Need help building LVIS locally #5113

Open
JKelle opened this issue Oct 19, 2023 · 11 comments
Open

Need help building LVIS locally #5113

JKelle opened this issue Oct 19, 2023 · 11 comments
Labels

Comments

@JKelle
Copy link

JKelle commented Oct 19, 2023

What I need help with / What I was wondering
I need help downloading the LVIS dataset to my EC2 instance.

What I've tried so far
First, I copied the changes from #5094.
Then, I tried using the SDK to download_and_prepare the dataset as follows

import tensorflow_datasets as tfds

builder = tfds.builder("lvis")
builder.download_and_prepare()

I also tried adding more parameters for the DirectRunner

import apache_beam as beam
import tensorflow_datasets as tfds

builder = tfds.builder("lvis")
flags = ["--direct_num_workers=4", "--direct_running_mode=multi_processing"]
builder.download_and_prepare(
    download_config=tfds.download.DownloadConfig(
        beam_runner="DirectRunner",
        beam_options=beam.options.pipeline_options.PipelineOptions(flags=flags),
    )
)

After around 10ish minutes I can see 4 CPUs at near 100% utilization, so I think the builder is working. It runs for a while, 30 minutes to a couple hours depending on how many workers I specify, then either hits an error or runs out of memory and gets killed. If I remember correctly, this dataset is about ~25 GB in size. My machine has 64 GB of RAM.

It would be nice if...
It would be most convenient for me if I could just download an already built version of the dataset so I could avoid needing to build it myself. I don't really understand what goes on during the build. I just need this dataset locally in TFDS format so I can train a model that's been written to consume this dataset in this format. I'd rather not have to learn about Apache Beam and set up Google Cloud infrastructure just to get a 25 GB dataset.

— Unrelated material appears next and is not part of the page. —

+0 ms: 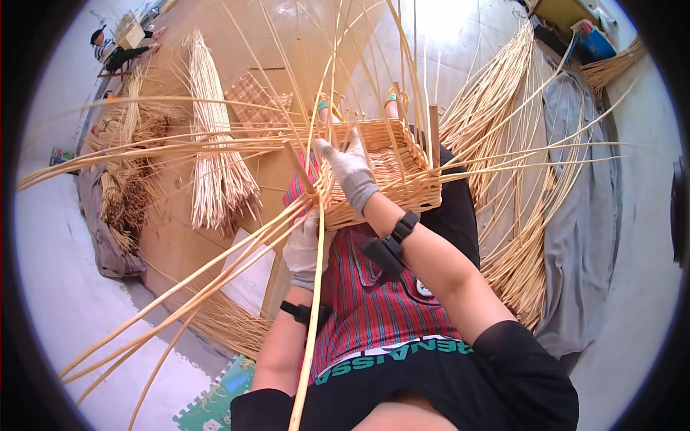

If that's not possible, then it would be nice if I could build the LVIS dataset locally more easily.

Environment information
(if applicable)

  • Operating System: Ubuntu 18.04.5 LTS (GNU/Linux 5.4.0-1103-aws aarch64)
  • Python version: 3.10.13
  • tensorflow version: 2.14.0
  • tensorflow-cpu-aws version: 2.14.0
  • tensorflow-datasets version: 4.9.3
  • tensorflow-io-gcs-filesystem version: 0.34.0
  • apache-beam version: 2.51.0
  • EC2 instance type: r6g.2xlarge
@marcenacp
Copy link
Collaborator

marcenacp commented Oct 24, 2023

Thanks for reaching out. We can unfortunately not host prepared datasets ourselves because some datasets have specific licensing terms.

As far as your issue is concerned, Beam usually allows to build much bigger datasets. So the issue seems to concern that one dataset only and the code in the dataset builder. We'd like to understand why it runs out-of-memory. Would it be possible for you to run a heap inspection [1] before it crashes, and report your findings?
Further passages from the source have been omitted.